Speaker
Description
We study the thermal evolution of hypernuclear compact stars
constructed from covariant density functional theory of hypernuclear
matter and parameterizations which produce sequences of stars
containing two-solar-mass objects. For the input in the simulations,
we solve the BCS gap equations in the hyperonic sector and obtain
the gaps in the spectra of $\Lambda$, $\Xi^0$ and $\Xi^-$
hyperons. For the models with masses $M/M_{\odot} \ge 1.5$ the
neutrino cooling is dominated by hyperonic direct Urca processes in
general.
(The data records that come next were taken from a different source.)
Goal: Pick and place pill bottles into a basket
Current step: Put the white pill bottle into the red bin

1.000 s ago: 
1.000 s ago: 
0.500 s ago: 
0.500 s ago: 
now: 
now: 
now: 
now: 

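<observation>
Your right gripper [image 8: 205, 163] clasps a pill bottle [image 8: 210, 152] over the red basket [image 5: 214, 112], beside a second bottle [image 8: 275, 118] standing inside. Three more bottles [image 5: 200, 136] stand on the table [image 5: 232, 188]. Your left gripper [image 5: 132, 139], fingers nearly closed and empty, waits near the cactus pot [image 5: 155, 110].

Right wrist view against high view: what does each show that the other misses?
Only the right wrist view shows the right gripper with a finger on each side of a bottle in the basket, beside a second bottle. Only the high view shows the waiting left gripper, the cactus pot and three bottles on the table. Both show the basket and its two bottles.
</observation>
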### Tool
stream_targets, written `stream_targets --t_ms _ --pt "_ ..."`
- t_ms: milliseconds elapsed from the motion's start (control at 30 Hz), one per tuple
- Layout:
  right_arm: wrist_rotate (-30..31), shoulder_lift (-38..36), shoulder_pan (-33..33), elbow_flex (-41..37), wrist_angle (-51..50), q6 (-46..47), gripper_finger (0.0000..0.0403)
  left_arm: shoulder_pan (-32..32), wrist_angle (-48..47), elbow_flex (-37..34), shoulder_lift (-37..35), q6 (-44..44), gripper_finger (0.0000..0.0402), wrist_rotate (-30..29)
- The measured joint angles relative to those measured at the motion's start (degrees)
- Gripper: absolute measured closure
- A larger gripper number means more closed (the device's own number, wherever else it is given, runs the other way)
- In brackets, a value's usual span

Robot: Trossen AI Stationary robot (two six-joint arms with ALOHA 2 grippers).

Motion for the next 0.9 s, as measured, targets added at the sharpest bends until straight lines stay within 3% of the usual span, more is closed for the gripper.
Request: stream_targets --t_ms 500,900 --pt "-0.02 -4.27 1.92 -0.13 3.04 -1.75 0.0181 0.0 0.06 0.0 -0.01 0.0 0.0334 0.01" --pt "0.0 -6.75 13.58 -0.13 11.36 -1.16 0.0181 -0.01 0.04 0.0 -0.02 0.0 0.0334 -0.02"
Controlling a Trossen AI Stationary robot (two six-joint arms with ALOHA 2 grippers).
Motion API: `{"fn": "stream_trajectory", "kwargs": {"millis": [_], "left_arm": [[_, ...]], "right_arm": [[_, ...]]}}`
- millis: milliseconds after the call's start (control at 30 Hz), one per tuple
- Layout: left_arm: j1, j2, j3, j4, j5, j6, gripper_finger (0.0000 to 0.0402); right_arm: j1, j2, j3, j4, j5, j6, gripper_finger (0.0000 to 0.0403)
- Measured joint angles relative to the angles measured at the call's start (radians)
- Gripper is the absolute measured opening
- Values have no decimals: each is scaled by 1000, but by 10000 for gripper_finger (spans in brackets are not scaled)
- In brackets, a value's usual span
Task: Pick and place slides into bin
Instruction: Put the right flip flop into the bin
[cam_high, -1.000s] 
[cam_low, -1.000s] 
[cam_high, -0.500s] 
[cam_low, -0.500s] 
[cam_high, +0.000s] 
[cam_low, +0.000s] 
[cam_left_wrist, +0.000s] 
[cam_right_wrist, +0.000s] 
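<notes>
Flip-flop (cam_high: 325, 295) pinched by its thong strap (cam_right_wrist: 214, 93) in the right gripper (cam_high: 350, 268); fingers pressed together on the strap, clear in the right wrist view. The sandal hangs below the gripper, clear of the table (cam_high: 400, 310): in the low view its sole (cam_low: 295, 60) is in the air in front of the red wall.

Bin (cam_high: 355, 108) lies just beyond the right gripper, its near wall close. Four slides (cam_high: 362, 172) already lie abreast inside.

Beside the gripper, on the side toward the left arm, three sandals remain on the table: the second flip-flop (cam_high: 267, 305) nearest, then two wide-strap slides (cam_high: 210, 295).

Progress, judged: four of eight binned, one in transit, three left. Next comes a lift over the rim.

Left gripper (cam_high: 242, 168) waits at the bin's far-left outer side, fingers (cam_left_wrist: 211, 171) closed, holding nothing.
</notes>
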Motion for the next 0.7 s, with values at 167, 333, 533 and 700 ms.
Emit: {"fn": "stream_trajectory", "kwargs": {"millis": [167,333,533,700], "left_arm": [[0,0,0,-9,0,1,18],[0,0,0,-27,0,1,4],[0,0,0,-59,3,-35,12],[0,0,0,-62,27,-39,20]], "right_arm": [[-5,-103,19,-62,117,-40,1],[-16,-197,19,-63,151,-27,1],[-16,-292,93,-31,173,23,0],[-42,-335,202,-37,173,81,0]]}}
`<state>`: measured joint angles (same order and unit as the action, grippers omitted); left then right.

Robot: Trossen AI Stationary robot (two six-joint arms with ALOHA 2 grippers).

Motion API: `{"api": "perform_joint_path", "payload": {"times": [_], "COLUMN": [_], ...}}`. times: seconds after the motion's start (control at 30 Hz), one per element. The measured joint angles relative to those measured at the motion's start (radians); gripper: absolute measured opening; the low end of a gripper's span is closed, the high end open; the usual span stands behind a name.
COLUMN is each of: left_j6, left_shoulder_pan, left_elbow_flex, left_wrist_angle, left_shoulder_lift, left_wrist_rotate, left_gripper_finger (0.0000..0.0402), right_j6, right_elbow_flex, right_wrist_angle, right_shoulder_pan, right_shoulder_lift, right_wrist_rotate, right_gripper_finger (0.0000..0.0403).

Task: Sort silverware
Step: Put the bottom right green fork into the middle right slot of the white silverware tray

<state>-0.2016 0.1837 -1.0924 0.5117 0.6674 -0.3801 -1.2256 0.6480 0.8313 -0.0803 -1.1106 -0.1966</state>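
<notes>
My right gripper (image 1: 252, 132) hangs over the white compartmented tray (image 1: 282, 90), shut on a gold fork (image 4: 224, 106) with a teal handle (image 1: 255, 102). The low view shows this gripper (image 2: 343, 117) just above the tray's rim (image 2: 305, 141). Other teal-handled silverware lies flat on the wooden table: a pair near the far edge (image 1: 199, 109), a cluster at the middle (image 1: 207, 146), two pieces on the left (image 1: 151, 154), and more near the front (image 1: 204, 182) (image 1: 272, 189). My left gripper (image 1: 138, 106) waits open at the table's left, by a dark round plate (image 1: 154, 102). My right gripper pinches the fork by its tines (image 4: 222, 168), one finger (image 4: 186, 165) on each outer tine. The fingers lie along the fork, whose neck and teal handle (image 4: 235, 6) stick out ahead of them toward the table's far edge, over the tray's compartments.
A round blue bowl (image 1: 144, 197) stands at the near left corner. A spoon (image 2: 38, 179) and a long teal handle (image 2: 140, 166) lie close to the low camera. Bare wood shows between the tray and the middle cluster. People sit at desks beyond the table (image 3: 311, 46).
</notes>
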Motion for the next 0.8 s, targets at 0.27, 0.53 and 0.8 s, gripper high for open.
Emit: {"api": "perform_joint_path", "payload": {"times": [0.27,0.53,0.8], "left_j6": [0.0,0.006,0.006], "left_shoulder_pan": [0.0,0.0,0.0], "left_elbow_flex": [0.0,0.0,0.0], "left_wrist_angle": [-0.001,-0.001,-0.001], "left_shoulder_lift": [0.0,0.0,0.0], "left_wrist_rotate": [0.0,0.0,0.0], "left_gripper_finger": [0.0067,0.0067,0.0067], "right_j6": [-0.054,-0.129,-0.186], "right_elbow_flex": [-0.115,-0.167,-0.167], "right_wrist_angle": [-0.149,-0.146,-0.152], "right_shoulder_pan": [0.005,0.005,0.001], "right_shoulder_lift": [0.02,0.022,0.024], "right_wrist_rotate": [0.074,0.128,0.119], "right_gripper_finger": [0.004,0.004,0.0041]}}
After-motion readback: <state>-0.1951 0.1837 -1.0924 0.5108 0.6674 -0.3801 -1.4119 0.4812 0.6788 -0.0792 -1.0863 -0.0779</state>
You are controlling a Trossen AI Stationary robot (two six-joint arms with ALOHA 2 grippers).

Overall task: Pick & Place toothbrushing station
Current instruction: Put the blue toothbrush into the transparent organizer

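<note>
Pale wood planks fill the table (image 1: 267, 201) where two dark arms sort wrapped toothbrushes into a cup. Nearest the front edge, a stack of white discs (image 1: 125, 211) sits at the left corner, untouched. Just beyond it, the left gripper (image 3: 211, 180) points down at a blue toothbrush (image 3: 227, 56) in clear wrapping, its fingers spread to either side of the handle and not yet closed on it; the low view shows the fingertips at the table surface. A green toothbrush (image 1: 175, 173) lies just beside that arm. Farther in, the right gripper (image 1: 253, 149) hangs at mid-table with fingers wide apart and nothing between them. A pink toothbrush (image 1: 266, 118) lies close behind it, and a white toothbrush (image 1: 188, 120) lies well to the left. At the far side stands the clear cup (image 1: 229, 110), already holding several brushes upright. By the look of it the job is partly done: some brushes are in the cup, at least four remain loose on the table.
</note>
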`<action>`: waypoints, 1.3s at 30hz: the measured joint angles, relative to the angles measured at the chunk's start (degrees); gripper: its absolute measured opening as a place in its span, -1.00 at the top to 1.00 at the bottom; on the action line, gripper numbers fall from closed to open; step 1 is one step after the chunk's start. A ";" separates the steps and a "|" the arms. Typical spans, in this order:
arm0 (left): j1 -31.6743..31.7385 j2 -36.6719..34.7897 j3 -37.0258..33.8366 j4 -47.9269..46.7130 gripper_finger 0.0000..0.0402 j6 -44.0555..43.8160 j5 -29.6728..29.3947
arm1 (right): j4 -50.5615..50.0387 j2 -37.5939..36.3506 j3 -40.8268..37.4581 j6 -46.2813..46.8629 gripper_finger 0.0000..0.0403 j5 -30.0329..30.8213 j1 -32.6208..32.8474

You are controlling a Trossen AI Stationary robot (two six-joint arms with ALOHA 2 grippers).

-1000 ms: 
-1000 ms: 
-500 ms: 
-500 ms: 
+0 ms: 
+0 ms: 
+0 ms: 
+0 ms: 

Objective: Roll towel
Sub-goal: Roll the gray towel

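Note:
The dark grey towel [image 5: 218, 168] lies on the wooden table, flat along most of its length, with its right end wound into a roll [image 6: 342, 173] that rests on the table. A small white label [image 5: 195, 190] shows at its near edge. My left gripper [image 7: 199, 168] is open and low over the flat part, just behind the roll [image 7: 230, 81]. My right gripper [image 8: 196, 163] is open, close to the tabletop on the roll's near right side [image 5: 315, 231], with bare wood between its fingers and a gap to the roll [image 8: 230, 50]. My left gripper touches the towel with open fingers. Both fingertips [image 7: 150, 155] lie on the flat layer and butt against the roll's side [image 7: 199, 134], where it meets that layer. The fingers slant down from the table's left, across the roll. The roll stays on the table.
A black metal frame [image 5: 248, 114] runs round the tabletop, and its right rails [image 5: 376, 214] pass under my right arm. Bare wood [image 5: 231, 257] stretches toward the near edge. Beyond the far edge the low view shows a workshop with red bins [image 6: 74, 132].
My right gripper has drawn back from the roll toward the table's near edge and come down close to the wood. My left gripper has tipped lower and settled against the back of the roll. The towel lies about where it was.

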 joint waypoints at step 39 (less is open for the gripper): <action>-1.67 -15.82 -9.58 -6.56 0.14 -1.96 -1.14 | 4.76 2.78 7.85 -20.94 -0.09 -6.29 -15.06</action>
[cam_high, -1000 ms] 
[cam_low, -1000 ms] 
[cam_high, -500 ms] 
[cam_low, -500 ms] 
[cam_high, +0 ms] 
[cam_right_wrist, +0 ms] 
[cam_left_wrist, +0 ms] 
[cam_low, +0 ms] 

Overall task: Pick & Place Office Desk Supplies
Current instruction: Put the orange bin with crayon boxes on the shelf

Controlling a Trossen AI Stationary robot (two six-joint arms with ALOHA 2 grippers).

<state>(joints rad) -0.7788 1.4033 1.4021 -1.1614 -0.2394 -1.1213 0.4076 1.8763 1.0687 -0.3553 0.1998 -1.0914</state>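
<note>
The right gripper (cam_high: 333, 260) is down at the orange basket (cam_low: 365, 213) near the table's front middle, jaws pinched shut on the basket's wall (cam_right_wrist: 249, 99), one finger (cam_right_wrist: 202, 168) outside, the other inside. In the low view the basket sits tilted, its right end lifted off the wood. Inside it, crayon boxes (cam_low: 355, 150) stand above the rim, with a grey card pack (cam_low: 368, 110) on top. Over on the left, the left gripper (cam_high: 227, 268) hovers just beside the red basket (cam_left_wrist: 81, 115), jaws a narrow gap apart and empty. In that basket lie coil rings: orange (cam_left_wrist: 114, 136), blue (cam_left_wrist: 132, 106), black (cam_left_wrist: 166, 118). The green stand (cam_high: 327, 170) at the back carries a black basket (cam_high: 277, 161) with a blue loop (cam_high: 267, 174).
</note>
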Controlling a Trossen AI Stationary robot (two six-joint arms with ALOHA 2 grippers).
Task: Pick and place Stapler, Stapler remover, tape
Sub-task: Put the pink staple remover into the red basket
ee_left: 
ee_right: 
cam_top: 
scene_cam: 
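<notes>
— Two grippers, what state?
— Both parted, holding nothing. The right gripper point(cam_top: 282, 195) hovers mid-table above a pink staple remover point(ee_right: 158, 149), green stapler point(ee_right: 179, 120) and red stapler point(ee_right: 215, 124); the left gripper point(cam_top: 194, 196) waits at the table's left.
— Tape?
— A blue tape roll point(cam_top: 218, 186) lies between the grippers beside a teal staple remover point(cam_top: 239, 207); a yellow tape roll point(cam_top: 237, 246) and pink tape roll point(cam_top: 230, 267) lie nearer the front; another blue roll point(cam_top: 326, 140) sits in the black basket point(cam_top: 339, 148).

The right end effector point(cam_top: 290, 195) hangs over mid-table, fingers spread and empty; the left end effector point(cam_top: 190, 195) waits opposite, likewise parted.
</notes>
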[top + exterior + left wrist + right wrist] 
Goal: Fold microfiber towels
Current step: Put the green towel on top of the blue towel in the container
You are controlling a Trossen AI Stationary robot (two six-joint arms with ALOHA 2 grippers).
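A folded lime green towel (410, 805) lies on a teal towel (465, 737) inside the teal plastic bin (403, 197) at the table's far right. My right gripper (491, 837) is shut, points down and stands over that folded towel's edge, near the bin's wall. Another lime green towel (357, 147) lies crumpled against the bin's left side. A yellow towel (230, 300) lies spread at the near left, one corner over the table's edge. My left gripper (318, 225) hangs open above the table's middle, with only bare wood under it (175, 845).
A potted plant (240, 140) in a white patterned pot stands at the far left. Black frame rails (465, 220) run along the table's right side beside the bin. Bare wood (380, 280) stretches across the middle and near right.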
In the low-mass stars the $(\Lambda p)$ plus leptons
channel is the dominant direct Urca process, whereas for more
massive stars the purely hyperonic channels $(\Sigma^-\Lambda)$ and
$(\Xi^-\Lambda)$ are dominant. Hyperonic pairing strongly
suppresses the processes on $\Xi^-$s and to a lesser degree on
$\Lambda$s. We find that intermediate-mass $1.5 \le M/M_{\odot} \le
1.8$ models have surface temperatures which lie within the range
inferred from thermally emitting neutron stars, if the hyperonic
pairing is taken into account. Most massive models with $M/M_{\odot}
\simeq 2$ may cool very fast via the direct Urca process through the
$(\Lambda p)$ channel because they develop inner cores where the
$S$-wave pairing of $\Lambda$s and proton is absent.